Completamente devastada com a perda da filha Natasha, ela viu uma amiga sofrer a mesma dor quando sua filha morreu em um acidente de elevador. “Estávamos arrasadas e, fazendo tudo intuitivamente, tivemos nossa primeira reunião na casa de uma amiga”.
As amigas de Natasha até hoje acreditam que sua morte foi mais um caso de feminicídio. “A polícia disse que encontraram o corpo dela embaixo de uma palmeira. Devolveram o celular vazio, o notebook quebrado e retiveram o diário dela. Nunca o consegui de volta”.
Ouvir uma mãe falar sobre a morte de dois filhos é uma experiência dolorosamente marcante. Imagine, então, três mães falando simultaneamente sobre filhos que não estão mais entre nós. Assim foi a entrevista virtual que deu origem ao texto da coluna desta semana.
Pergunto a Andréa como ela consegue falar sobre tantas perdas em sua vida com um sorriso no rosto. A resposta vem rápido como uma flecha. “Isto é muito treino. Eu preciso segurar a onda dentro do grupo. Acaba funcionando como um treinamento. Mesmo sangrando por dentro, a gente dá um jeito de dar um novo sentido à vida”.
Segundo Andréa, todas as mães no grupo têm algum tipo de doença de fundo emocional. Casos de depressão são os mais comuns, mas também há casos de fibromialgia, transtorno de ansiedade e até mesmo câncer causado pelos stress extremo.
Lúcia Stefano, uma geógrafa de 63 anos, até hoje chora ao falar do suicídio de seu filho Daniel um dia antes de completar 17 anos. “O meu filho tirou a própria vida. Não tinha diagnóstico de depressão e não se queixava de nada”.

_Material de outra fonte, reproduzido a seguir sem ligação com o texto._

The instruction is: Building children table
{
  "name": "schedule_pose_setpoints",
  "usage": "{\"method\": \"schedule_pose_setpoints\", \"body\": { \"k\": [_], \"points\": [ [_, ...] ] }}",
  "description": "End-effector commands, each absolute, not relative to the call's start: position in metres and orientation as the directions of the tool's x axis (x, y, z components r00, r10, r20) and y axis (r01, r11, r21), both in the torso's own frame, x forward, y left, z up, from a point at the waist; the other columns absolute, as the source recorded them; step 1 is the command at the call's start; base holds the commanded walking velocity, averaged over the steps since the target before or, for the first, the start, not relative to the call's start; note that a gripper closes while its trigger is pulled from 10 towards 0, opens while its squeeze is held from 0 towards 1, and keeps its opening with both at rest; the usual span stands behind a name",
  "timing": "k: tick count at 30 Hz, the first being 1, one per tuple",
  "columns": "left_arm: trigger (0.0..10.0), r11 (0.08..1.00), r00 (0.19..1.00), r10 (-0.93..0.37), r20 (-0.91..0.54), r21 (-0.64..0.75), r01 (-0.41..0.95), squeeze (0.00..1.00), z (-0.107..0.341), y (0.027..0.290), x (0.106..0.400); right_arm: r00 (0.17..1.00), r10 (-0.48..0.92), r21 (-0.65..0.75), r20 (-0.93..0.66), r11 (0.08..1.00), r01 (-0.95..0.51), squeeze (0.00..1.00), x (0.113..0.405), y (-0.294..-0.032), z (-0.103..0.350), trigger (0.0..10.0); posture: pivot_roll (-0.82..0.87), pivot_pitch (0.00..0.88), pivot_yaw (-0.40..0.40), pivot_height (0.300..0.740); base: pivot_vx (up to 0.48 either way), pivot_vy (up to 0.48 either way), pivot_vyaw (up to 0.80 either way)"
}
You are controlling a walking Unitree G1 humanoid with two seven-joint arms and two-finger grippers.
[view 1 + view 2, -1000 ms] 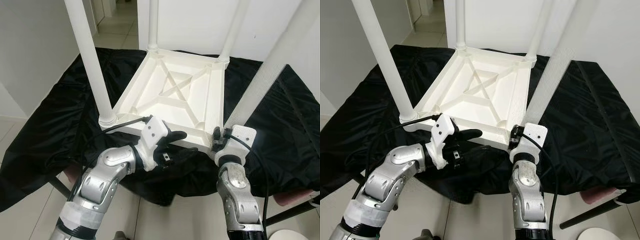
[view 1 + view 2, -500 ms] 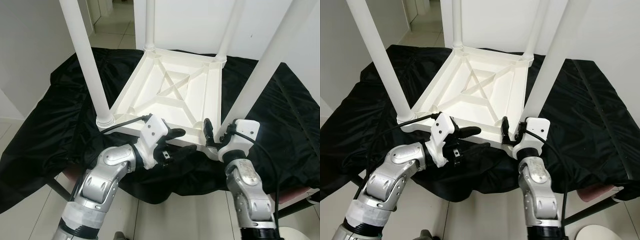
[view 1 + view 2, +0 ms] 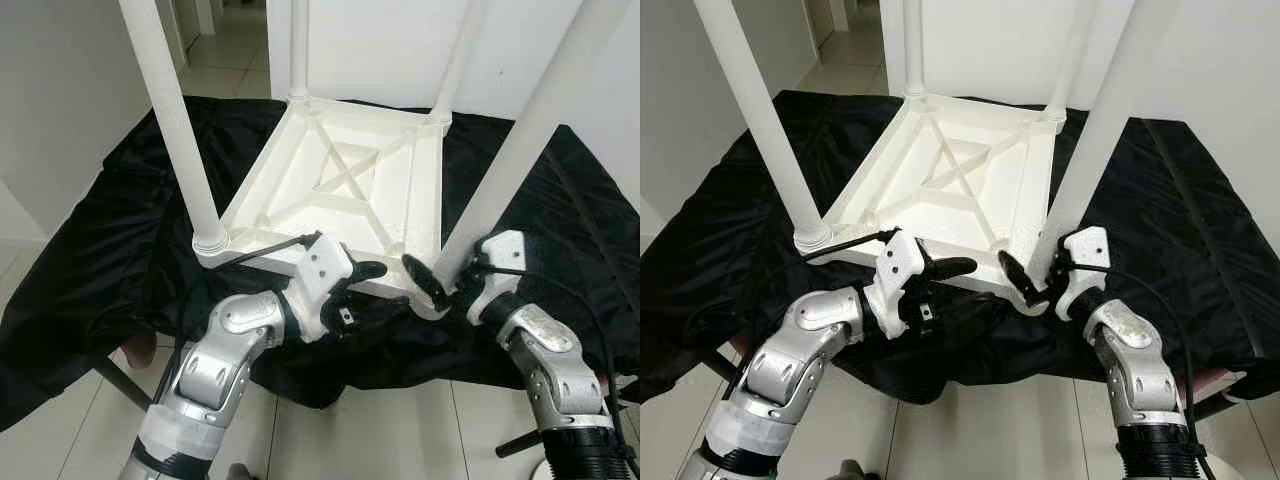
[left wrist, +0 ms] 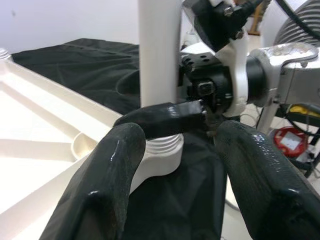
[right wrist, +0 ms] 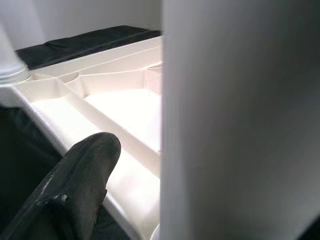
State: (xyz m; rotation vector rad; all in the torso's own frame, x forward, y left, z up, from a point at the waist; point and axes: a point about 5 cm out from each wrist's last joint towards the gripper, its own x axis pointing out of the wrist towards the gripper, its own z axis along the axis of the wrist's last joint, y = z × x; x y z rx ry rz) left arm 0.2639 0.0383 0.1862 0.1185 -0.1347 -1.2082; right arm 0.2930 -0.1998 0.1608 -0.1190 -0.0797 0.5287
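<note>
The white plastic children's table (image 3: 340, 190) lies upside down on a black cloth (image 3: 110, 240), its legs standing up. My right gripper (image 3: 440, 270) reaches in at the foot of the near right leg (image 3: 510, 150). It is open and straddles the leg, with one finger (image 5: 85, 170) apart from it and the other hidden behind. My left gripper (image 3: 365, 290) hovers open at the table's near edge, pointing at that same leg (image 4: 160, 55); its fingers (image 4: 100, 190) hold nothing. The near left leg (image 3: 180, 130) stands by the left arm.
The cloth hangs over the near edge of the surface, above a tiled floor (image 3: 330, 440). White walls close in on the left and behind. A black stand leg (image 3: 520, 440) slants at the lower right. A red object (image 4: 287, 142) sits on the floor beyond the right arm.
My right arm has swung out to the right and its wrist has turned, so its fingers now come at the leg's foot from the side. My left gripper has edged right toward that leg.
</note>
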Motion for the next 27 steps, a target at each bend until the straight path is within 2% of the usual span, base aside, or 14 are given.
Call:
{"method": "schedule_pose_setpoints", "body": {
  "k": [1, 12, 13, 14, 15, 27],
  "points": [
    [10.0, 0.488, 0.487, -0.872, 0.046, 0.158, 0.859, 0.00, 0.183, 0.038, 0.272, 0.834, 0.551, -0.141, 0.016, 0.827, -0.544, 0.00, 0.297, -0.202, 0.155, 10.0, -0.05, 0.053, -0.002, 0.740, 0.000, 0.000, 0.00],
    [10.0, 0.493, 0.493, -0.869, 0.040, 0.156, 0.856, 0.00, 0.179, 0.033, 0.275, 0.803, 0.595, -0.138, 0.006, 0.796, -0.589, 0.00, 0.309, -0.210, 0.144, 10.0, -0.07, 0.054, -0.005, 0.740, 0.000, 0.000, 0.00],
    [10.0, 0.494, 0.493, -0.869, 0.044, 0.154, 0.856, 0.00, 0.180, 0.032, 0.275, 0.798, 0.603, -0.137, 0.008, 0.791, -0.596, 0.00, 0.309, -0.210, 0.144, 0.4, -0.07, 0.058, -0.009, 0.740, 0.000, 0.000, 0.00],
    [10.0, 0.494, 0.493, -0.868, 0.047, 0.152, 0.856, 0.00, 0.180, 0.031, 0.274, 0.794, 0.608, -0.136, 0.008, 0.787, -0.601, 0.00, 0.310, -0.211, 0.144, 0.4, -0.07, 0.058, -0.009, 0.740, 0.000, 0.000, 0.00],
    [10.0, 0.497, 0.496, -0.867, 0.049, 0.150, 0.855, 0.00, 0.180, 0.031, 0.275, 0.787, 0.617, -0.137, 0.013, 0.780, -0.610, 0.00, 0.310, -0.211, 0.145, 0.0, -0.07, 0.058, -0.009, 0.740, 0.000, 0.000, 0.00],
    [10.0, 0.502, 0.499, -0.865, 0.056, 0.139, 0.854, 0.00, 0.179, 0.029, 0.275, 0.789, 0.614, -0.102, 0.038, 0.787, -0.608, 0.00, 0.301, -0.208, 0.139, 0.0, -0.08, 0.074, -0.005, 0.740, 0.000, 0.000, 0.00]
  ]
}}
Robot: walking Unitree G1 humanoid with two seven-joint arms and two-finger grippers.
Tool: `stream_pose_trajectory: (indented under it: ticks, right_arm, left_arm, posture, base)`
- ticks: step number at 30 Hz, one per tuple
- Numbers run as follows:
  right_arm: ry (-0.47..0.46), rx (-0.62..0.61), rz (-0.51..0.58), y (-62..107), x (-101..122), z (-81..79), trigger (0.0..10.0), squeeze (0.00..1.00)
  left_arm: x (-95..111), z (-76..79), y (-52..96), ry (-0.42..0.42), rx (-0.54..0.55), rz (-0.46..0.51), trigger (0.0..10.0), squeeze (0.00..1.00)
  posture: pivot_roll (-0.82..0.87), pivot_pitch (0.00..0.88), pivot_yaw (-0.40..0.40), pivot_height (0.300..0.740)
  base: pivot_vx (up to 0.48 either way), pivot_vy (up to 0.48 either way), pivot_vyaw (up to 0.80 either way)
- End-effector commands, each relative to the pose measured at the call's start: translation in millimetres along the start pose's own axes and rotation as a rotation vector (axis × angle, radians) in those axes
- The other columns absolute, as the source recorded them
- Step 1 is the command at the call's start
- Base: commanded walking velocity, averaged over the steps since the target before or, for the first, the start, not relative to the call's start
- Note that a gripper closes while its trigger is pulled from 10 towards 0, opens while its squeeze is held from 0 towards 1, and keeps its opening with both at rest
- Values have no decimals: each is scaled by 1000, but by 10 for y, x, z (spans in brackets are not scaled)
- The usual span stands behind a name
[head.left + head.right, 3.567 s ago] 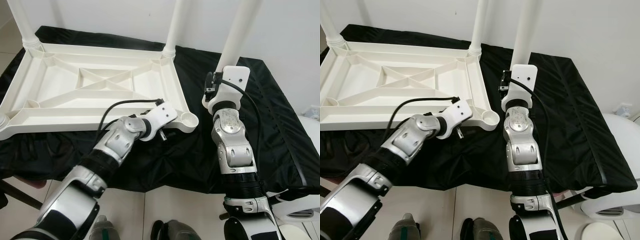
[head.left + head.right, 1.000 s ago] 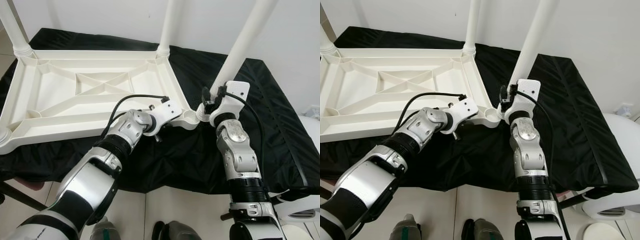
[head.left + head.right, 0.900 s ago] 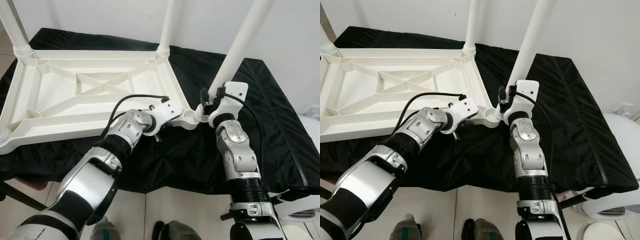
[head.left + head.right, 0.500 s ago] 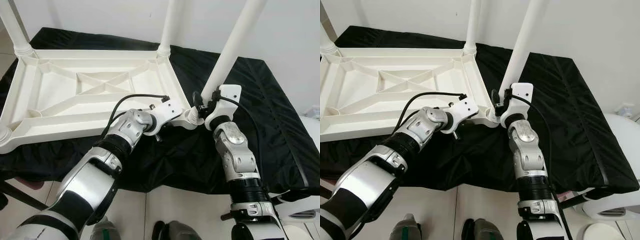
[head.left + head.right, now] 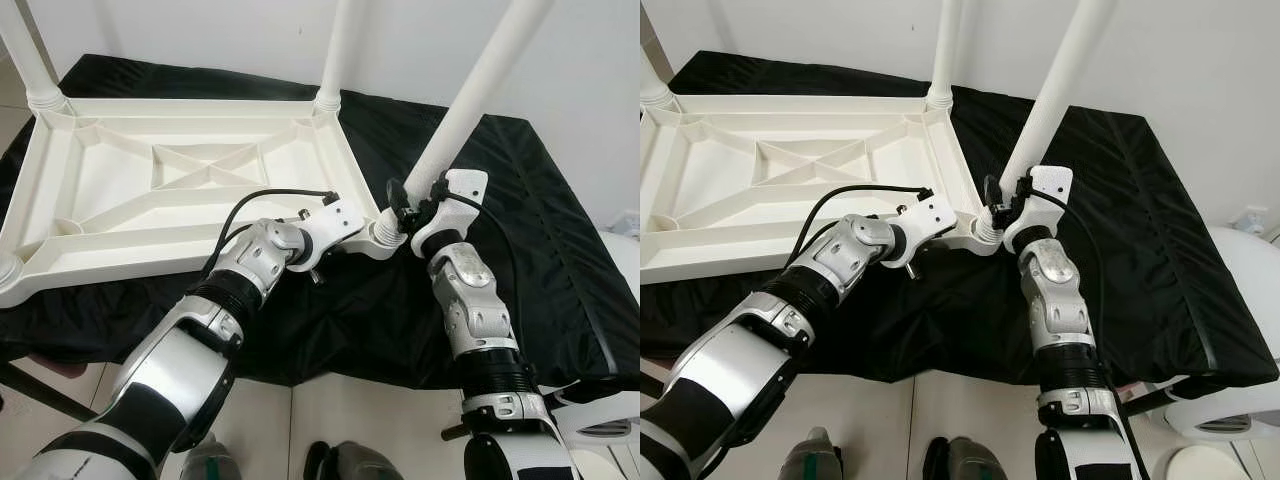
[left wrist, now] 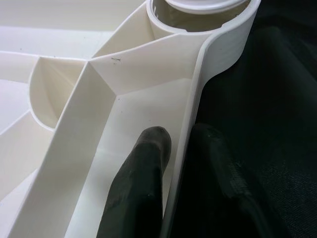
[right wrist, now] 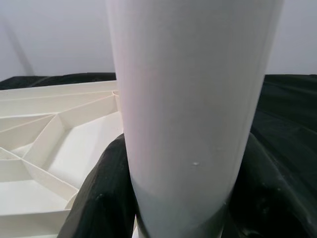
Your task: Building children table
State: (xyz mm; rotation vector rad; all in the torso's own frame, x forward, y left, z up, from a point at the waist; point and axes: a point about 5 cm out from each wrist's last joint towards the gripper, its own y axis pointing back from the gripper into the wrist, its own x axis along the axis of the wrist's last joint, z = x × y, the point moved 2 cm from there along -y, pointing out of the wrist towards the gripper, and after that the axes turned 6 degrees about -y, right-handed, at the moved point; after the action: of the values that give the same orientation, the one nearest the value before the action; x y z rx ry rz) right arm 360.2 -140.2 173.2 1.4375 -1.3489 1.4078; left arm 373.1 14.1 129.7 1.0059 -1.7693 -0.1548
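white plastic tabletop point(image 5: 150, 170), inverted: two legs seated; right gripper point(image 5: 412, 205) clamps third leg point(image 5: 470, 95) at corner socket point(image 5: 385, 232), tilted; left gripper point(image 6: 181, 163) pinches rim.

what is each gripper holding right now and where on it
Left gripper pinches the tabletop rim by the corner socket. Right gripper grips the loose table leg near its lower end.
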Motion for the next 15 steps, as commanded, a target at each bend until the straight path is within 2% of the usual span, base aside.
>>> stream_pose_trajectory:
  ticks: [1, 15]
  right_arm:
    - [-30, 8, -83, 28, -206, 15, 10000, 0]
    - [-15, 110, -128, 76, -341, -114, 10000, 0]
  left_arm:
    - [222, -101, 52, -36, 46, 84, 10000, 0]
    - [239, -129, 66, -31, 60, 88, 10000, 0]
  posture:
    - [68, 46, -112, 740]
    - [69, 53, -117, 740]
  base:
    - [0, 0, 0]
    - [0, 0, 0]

No dia do suicídio do filho, Lúcia, a pedido dele, saiu para comprar um livro que ele precisava para a faculdade. Ao chegar em casa, encontrou-o morto. “Até hoje eu não sei por que meu filho se matou”, afirma Lúcia, que usa a expressão “entregar o filho” ao se referir à sua morte. A ideia é que as mães recebem seus filhos para cuidar deles e, com sua morte, elas os entregam a Deus.
A morte de um filho costuma alterar toda a organização da família. É comum que as mães não consigam lidar com a maternidade dos outros filhos que ficaram. Maridos ficam em segundo plano e, por causa disso, muitos casamentos são desfeitos. A vida profissional pode não resistir à depressão que se segue à perda. “Eu fui demitida um ano depois da morte de minha filha porque eu só chorava,” diz Andrea.
Elisabete Saldanha, uma massoterapeuta de 62, é outra mãe que está no grupo desde os primeiros momentos. Seu filho Caio faleceu aos 25 anos em um acidente de moto em 2019. Ela encontrou na terapia um valioso suporte para enfrentar o luto. “A terapia me ajudou imensamente”. Ela entende que, no grupo, as mães se sustentam umas nas outras. “Nós nos reunimos, colorimos livros, conversamos, choramos e oramos. A gente entende que não está sozinha e se fortalece uma com a outra”.
Após ter entregado seu filho, Elisabete afirma que ficou “mais quieta” e trancada em casa. Faz uso de medicação antidepressiva e se exercita “por obrigação” em uma academia regularmente. “Eu me tornei espírita, creio que meu filho está vivo no mundo espiritual e que um dia a gente vai se encontrar”.
Andréa luta pela criação em Petrópolis de um Centro de Terapia Familiar por entender que, no luto, toda a família precisa receber tratamento profissional. Ela não teve um profissional da saúde mental para lhe ajudar nos momentos mais difíceis e costuma fazer pesquisas para poder ajudar as mães do grupo. Andrea também entende que as mães que estão de luto deveriam passar por uma avaliação profissional para considerar a hipótese de aposentadoria. “Tem mãe que perdeu seu filho há trinta anos e chora até hoje”.
Para participar do grupo, entre em contato através do Facebook @maesdaesperanca e uma das cinco administradoras fará o primeiro acolhimento. “Procuramos comemorar em nossos encontros e chorar nas mensagens que trocamos”, diz Andréa sem esconder o entusiasmo com o trabalho que essas mulheres fortes e destemidas têm feito há anos, apoiando-se mutuamente para que todas levem suas vidas adiante depois de ter entregado seus filhos a Deus.